Connie Zhou


On Nov. 10, the Metropolitan Transportation Authority (MTA) opened the doors of Fulton Center to commuters at 5 a.m. to welcome the newly renovated station, commissioned by Arup Limited, which was shut down due to damage from the Sept. 11 attacks. A long awaited occasion, the subway station was originally supposed to open in 2007, but faced setbacks due to a lack of funding, Hurricane Sandy, and systems testing. As the first major restoration for the MTA, the original cost was set at $750 million, but ultimately pushed to $1.4 billion. Although Fulton Center did not receive severe damages from the hurricane, South Ferry station was destroyed in 2012, and at the time was undergoing a $527 million makeover. Arup Limited, the assigned prime design consultant for the MTA since 2003, is finishing this project, which started in 2009 and is expected to open up in 2017.

Connie Zhou


Estimated to serve over 300,000 passengers a day, commuters will enjoy easier access to nine different subway lines and improved access to subway platforms. With the clear intention of making commuting as easy as possible, the engineers also installed 10 escalators, 15 elevators and brightly lit hallways to lead passengers to their trains. Next year, the MTA expects to add two more lines to run the through the station as well.

Connie Zhou


Optimizing the natural daylight in the heart of the station is the “Sky Reflector-Net,” a 53-foot glass atrium curved by 112 tensioned cables clad by perforated metal panels.
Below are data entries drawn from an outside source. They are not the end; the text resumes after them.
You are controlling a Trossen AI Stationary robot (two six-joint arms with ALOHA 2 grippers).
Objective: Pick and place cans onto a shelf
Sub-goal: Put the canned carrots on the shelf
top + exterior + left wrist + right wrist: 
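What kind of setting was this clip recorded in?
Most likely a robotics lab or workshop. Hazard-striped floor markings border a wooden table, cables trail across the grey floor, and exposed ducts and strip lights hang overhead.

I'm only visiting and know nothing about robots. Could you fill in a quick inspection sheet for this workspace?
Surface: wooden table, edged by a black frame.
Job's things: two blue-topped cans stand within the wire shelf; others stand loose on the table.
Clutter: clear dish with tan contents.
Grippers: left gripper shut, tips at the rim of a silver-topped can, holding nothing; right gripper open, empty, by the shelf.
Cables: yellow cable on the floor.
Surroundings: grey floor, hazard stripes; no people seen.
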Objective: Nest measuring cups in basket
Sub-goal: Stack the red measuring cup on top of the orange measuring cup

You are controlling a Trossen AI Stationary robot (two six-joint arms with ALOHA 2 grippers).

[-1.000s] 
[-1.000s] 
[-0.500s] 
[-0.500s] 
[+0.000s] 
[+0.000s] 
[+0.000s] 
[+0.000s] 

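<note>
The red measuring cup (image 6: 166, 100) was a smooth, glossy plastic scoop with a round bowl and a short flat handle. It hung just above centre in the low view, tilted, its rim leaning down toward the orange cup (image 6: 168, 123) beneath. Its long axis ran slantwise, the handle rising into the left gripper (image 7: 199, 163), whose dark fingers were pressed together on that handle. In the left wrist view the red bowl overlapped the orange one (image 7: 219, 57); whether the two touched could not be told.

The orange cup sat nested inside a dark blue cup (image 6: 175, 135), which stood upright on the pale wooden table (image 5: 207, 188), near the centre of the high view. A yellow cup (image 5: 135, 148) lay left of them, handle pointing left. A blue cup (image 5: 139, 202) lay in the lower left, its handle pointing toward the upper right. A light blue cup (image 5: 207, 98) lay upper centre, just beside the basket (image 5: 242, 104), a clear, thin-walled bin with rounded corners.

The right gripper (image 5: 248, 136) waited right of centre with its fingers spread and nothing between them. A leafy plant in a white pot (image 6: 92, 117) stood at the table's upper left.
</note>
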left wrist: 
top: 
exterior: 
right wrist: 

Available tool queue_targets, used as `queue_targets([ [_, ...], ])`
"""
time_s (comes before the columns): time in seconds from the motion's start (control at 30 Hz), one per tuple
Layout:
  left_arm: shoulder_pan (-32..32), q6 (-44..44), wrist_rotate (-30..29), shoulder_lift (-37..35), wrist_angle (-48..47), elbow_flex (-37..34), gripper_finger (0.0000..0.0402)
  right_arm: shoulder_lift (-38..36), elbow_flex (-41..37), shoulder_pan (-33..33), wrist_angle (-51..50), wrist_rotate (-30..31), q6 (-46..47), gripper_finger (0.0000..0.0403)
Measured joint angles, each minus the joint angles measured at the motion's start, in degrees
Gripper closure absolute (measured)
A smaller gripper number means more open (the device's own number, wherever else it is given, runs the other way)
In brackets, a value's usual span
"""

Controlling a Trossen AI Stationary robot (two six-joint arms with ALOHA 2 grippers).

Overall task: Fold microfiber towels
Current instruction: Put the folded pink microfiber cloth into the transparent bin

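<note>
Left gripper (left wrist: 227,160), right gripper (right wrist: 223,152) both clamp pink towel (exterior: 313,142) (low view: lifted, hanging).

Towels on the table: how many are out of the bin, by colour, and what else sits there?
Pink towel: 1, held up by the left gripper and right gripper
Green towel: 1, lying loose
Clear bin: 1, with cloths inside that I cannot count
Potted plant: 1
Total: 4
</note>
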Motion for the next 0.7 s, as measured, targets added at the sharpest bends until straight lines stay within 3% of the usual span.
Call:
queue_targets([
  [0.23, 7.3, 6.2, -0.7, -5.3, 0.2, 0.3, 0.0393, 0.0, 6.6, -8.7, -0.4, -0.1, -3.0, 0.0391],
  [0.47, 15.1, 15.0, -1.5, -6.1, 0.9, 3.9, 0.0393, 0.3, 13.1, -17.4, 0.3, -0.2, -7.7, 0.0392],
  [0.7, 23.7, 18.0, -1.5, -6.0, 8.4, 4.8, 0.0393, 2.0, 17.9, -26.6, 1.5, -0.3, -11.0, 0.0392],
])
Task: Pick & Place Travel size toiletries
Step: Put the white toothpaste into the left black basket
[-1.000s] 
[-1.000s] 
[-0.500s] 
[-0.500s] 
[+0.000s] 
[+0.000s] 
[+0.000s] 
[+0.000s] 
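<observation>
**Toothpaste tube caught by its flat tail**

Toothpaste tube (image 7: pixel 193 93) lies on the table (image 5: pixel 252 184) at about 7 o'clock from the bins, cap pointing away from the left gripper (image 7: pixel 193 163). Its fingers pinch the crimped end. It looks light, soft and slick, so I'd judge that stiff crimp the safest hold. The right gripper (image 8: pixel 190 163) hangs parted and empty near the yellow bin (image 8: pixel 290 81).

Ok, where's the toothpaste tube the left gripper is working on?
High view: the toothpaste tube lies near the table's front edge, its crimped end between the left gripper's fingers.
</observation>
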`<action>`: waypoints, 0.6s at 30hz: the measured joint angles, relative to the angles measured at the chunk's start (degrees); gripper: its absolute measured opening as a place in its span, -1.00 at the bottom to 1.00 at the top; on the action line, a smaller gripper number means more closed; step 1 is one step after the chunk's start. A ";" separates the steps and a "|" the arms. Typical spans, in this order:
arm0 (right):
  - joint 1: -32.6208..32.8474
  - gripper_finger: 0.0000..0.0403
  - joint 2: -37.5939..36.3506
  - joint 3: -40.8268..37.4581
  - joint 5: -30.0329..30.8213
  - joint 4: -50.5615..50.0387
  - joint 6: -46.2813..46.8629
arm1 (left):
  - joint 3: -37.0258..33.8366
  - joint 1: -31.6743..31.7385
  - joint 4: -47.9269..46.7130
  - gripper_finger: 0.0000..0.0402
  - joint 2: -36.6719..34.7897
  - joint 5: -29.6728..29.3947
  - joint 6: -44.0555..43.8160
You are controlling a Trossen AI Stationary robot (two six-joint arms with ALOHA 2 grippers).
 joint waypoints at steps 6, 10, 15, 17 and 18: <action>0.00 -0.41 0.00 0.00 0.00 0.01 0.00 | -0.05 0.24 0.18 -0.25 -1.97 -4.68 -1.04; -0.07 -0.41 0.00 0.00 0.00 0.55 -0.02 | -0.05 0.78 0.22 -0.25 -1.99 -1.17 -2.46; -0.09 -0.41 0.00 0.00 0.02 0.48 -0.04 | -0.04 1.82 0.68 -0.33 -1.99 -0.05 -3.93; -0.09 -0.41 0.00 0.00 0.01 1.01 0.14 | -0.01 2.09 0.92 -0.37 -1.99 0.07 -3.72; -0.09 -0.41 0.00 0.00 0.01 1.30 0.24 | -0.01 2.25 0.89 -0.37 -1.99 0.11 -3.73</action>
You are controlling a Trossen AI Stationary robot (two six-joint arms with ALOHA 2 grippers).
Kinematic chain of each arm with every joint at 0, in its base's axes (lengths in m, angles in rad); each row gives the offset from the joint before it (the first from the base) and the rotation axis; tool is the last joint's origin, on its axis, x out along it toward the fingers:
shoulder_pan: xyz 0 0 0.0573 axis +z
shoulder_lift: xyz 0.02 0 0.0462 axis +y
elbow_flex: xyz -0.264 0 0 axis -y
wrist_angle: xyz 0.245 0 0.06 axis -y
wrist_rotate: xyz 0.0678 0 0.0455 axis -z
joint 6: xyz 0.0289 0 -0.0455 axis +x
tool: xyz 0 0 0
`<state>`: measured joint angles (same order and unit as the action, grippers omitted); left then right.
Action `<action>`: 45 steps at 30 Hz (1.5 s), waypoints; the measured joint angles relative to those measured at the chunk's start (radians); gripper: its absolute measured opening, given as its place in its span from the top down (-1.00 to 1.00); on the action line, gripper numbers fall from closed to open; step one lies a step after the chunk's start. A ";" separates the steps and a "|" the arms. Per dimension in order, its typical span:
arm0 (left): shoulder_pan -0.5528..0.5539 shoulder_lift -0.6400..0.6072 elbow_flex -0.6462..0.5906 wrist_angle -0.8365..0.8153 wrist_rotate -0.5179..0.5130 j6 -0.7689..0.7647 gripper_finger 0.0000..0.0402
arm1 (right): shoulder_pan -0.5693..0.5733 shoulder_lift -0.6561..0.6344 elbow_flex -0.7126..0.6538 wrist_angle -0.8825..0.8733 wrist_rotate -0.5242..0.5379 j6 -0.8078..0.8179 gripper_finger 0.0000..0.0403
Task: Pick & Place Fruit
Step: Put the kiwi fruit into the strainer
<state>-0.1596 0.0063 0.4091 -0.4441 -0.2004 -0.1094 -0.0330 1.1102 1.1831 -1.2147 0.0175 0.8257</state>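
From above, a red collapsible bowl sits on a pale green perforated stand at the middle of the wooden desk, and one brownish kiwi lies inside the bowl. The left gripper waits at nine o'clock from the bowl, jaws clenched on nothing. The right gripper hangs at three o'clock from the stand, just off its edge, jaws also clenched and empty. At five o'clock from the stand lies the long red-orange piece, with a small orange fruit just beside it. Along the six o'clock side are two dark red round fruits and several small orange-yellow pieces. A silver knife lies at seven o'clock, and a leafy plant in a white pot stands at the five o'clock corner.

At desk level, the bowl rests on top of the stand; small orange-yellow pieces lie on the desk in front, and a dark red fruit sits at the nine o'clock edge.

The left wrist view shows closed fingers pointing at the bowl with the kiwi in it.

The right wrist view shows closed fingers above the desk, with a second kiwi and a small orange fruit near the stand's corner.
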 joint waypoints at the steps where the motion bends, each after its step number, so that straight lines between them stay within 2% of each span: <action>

The designs and installation were carried out by James Carpenter Design Associates, Grimshaw Architects, Arup, and Enclos. By addressing the proportions of the tunnels and building the net to concentrate on surface reflection and projection, the net appears to reach beyond the physical limits of the building. The net is installed into the skylight, with natural light shining through the layer of perforated steel panels, and reflects off the ceiling and wall. Pedestrian movements are also reflected within the tunnel of the net, creating a dynamic experience for commuters, and standing as an ethereal icon for an area covered in wreckage from the attacks 13 years ago.